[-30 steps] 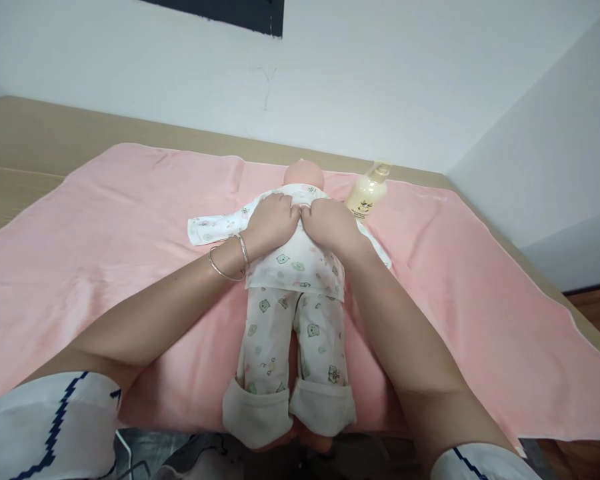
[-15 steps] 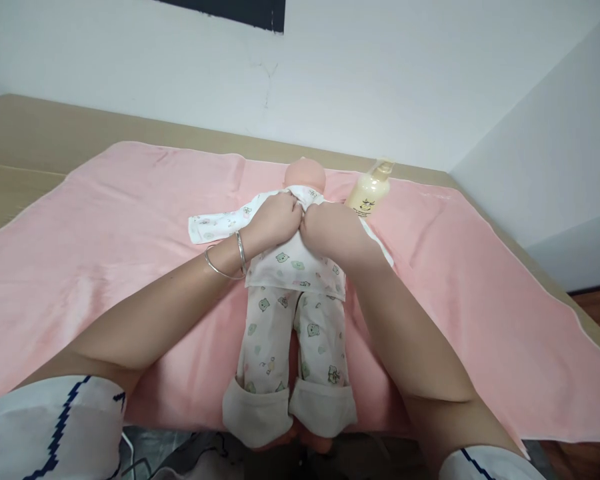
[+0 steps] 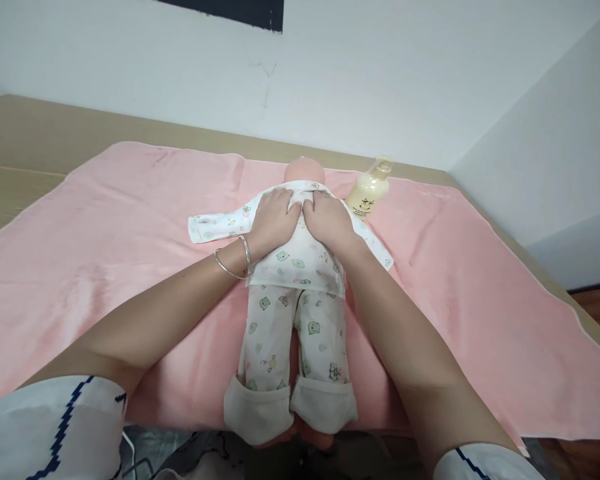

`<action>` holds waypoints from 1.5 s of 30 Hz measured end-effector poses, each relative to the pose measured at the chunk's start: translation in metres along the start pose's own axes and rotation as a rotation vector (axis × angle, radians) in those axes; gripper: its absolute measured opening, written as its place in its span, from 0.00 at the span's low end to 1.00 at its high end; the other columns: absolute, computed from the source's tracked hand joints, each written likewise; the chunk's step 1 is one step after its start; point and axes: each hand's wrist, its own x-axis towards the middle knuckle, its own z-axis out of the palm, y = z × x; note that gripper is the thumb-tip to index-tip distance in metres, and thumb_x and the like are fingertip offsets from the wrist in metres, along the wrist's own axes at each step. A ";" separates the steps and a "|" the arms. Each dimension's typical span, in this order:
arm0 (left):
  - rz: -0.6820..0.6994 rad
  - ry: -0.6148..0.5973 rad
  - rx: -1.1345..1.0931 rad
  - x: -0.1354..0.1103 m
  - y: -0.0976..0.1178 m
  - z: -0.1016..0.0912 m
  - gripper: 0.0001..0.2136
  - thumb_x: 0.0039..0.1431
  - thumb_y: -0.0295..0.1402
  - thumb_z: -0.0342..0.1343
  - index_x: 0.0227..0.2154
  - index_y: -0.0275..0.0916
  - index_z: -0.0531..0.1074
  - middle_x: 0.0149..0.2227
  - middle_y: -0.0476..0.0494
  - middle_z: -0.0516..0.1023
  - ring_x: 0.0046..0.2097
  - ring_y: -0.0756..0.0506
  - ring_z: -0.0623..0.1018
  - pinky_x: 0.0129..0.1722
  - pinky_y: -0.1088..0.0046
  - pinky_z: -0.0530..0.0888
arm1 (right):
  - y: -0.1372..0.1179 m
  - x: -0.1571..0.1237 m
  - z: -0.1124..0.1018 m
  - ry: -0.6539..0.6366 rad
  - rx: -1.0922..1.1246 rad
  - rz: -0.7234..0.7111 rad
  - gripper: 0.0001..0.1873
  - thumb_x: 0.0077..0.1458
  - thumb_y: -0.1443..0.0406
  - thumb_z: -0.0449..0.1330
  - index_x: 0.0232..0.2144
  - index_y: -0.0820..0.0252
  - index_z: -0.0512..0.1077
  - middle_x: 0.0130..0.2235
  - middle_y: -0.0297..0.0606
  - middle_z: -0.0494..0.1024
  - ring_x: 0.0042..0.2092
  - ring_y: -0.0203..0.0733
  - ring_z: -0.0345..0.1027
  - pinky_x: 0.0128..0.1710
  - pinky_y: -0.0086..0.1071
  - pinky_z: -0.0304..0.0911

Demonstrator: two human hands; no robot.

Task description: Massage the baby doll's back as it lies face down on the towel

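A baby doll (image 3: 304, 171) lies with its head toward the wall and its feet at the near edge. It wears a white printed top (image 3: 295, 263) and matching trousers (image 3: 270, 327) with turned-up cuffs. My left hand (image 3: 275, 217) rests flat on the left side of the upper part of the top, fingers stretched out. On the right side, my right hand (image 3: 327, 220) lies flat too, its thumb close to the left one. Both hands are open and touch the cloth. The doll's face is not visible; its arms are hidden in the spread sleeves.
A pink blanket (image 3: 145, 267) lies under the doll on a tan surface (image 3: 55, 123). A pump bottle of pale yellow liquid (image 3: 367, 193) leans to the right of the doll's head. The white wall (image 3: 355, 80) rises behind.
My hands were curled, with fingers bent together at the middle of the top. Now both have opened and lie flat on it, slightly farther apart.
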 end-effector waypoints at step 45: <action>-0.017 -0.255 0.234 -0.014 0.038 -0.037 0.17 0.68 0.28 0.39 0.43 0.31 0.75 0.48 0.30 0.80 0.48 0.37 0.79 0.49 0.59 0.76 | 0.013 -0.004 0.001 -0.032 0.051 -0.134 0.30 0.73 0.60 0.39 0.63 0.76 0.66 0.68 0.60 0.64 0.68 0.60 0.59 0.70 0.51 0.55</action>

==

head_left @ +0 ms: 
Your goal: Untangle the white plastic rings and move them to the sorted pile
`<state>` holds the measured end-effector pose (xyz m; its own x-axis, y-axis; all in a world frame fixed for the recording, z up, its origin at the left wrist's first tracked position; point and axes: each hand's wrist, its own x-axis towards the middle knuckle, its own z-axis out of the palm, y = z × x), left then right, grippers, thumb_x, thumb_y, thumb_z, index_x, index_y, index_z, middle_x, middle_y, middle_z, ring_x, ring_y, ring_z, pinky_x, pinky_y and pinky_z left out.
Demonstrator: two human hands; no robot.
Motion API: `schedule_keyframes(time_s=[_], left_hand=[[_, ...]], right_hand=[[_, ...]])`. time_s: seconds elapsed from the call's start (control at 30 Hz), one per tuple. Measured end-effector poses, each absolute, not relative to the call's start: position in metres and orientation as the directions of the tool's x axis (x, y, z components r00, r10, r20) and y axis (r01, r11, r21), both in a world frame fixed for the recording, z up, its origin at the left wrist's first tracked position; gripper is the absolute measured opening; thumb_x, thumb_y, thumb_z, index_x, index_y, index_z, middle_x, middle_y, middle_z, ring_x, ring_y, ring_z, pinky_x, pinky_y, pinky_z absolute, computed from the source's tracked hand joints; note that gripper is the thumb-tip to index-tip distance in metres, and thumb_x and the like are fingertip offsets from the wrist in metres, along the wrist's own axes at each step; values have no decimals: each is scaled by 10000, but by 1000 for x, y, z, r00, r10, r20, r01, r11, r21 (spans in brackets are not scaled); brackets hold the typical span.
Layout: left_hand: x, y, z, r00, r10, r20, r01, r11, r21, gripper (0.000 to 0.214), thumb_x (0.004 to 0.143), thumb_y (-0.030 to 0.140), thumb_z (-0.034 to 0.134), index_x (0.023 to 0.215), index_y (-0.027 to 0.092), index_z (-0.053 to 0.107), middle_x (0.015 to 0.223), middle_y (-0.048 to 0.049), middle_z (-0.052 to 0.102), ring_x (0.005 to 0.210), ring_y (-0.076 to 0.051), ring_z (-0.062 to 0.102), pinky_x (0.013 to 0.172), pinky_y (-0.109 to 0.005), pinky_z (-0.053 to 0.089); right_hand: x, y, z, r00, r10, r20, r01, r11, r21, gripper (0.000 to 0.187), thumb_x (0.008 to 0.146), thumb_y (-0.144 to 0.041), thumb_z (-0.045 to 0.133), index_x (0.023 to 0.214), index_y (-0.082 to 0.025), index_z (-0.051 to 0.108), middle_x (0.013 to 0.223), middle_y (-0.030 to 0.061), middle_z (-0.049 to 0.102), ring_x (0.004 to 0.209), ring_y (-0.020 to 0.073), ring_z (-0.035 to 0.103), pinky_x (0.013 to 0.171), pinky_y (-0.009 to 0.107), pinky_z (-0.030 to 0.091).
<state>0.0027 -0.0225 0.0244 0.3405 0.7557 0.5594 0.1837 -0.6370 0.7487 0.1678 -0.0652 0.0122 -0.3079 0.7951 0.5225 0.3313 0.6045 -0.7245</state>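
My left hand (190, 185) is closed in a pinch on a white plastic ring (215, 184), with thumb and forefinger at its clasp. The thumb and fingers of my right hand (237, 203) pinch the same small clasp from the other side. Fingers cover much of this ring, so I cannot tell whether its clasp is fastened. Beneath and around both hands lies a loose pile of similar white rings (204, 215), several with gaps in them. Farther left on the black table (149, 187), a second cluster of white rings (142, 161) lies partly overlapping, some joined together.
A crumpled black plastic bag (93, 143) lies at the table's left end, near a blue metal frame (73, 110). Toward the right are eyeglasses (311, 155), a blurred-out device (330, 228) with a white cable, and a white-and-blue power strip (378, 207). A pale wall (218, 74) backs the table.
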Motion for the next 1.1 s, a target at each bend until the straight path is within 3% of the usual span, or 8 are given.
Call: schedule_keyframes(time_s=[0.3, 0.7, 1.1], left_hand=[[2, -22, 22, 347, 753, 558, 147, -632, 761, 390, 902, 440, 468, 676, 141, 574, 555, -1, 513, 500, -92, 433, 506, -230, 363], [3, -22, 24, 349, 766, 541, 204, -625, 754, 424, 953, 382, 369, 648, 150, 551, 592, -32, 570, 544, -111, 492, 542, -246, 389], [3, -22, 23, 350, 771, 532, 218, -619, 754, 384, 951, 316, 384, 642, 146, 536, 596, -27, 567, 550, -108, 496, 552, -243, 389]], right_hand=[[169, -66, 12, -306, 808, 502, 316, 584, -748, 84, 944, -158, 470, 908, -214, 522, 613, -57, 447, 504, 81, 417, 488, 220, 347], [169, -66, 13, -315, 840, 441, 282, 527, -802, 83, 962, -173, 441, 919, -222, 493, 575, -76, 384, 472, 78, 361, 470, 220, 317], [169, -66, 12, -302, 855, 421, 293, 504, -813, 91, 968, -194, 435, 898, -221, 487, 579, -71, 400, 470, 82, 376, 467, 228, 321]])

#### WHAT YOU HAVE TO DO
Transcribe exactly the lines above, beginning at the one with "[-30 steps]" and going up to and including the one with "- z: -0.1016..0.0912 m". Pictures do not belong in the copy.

#### PROBLEM SOLUTION
[-30 steps] 
[-15 steps] 
[+0 steps] 

`<action>` holds waypoints from 1.5 s of 30 Hz measured end-effector poses, each relative to the pose measured at the chunk's start: translation in metres along the start pose's own axes and rotation as a rotation vector (axis × angle, radians) in those axes; gripper: its absolute measured opening, written as its place in its span, from 0.00 at the span's low end to 1.00 at its high end; the other columns: absolute, computed from the source's tracked hand joints, each written likewise; the chunk's step 1 is one step after its start; point and axes: each hand's wrist, its own x-axis towards the middle knuckle, its own z-axis out of the palm, y = z × x; note that gripper is the thumb-tip to index-tip distance in metres, and thumb_x and the like are fingertip offsets from the wrist in metres, along the wrist's own axes at each step. A ";" separates the steps and a "|" the arms. Each dimension's typical span, in this order:
arm0 (left):
  - rz: -0.6820..0.6994 rad
  - ry: -0.6148..0.5973 rad
  - rx: -1.1345..1.0931 rad
  - x: -0.1354..0.1103 m
  - y: -0.0976..0.1178 m
  - z: -0.1016..0.0912 m

This exercise has been answered in full.